### [Exercise description]
Repeat the lines of the data exactly and exclude any picture among them.
────────
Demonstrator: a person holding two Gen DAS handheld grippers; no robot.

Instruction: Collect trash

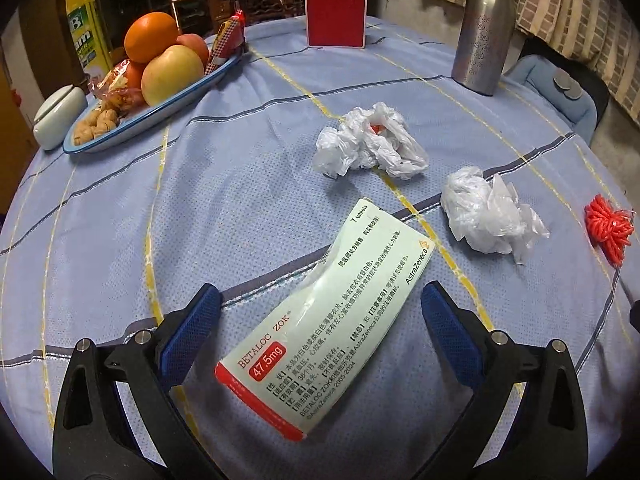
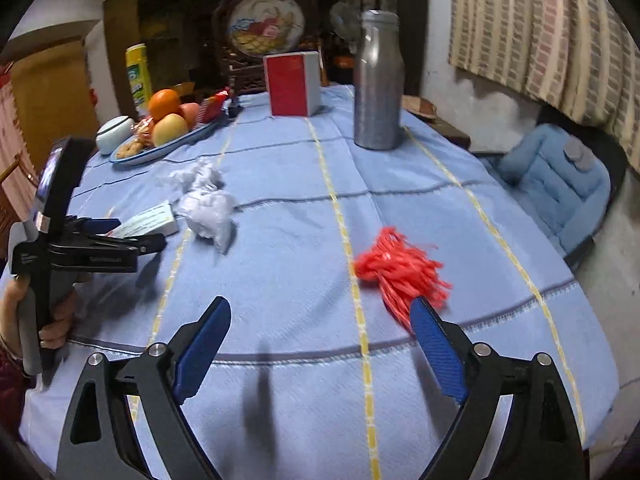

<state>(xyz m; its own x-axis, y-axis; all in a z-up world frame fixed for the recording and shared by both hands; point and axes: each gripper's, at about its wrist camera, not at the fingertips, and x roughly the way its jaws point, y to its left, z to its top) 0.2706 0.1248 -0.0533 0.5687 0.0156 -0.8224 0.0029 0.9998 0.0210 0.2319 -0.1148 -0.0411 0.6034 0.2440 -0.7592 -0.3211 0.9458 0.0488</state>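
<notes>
Two grippers hover over the blue cloth-covered surface point(image 1: 120, 240), both with jaws spread wide and gripping nothing. The left gripper point(image 1: 320, 304) has the flattened medicine box point(image 1: 320, 320) lying between its jaws, the blue pads clear of it on either side. The right gripper point(image 2: 320, 316) has bare cloth between its jaws; the red string bundle point(image 2: 400, 272) lies just beyond its right finger, whose tip overlaps the bundle in view, though I cannot tell if they touch. A hand point(image 2: 24, 312) grips the left tool's handle.

Past the box lie two crumpled white plastic bags: one point(image 1: 492, 216) to the right, near the red bundle, the other point(image 1: 372, 140) farther back with something red inside.

At the far edge stand a fruit tray point(image 1: 160, 116) on the left, a red box point(image 1: 335, 8) in the middle and a steel bottle point(image 1: 484, 28) on the right.
</notes>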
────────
### [Result for this exercise]
Demonstrator: a person holding two Gen DAS handheld grippers; no robot.

Instruction: Collect trash


<state>(xyz m; its own x-axis, y-axis; all in a z-up world frame fixed for the recording and shared by both hands; point and axes: each gripper's, at about its wrist camera, not at the fingertips, and x roughly the way its jaws point, y to its left, z to its top) 0.2706 0.1248 -0.0533 0.5687 0.0156 -0.8224 0.0029 0.9998 0.0210 0.2319 -0.1148 -0.0411 0.6034 0.2440 -0.7592 -0.3211 0.9458 0.0488</state>
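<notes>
Two grippers hover over the blue cloth-covered surface point(image 1: 120, 240), both with jaws spread wide and gripping nothing. The left gripper point(image 1: 320, 304) has the flattened medicine box point(image 1: 320, 320) lying between its jaws, the blue pads clear of it on either side. The right gripper point(image 2: 320, 316) has bare cloth between its jaws; the red string bundle point(image 2: 400, 272) lies just beyond its right finger, whose tip overlaps the bundle in view, though I cannot tell if they touch. A hand point(image 2: 24, 312) grips the left tool's handle.

Past the box lie two crumpled white plastic bags: one point(image 1: 492, 216) to the right, near the red bundle, the other point(image 1: 372, 140) farther back with something red inside.

At the far edge stand a fruit tray point(image 1: 160, 116) on the left, a red box point(image 1: 335, 8) in the middle and a steel bottle point(image 1: 484, 28) on the right.
</notes>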

This response is complete, and nothing else is pending.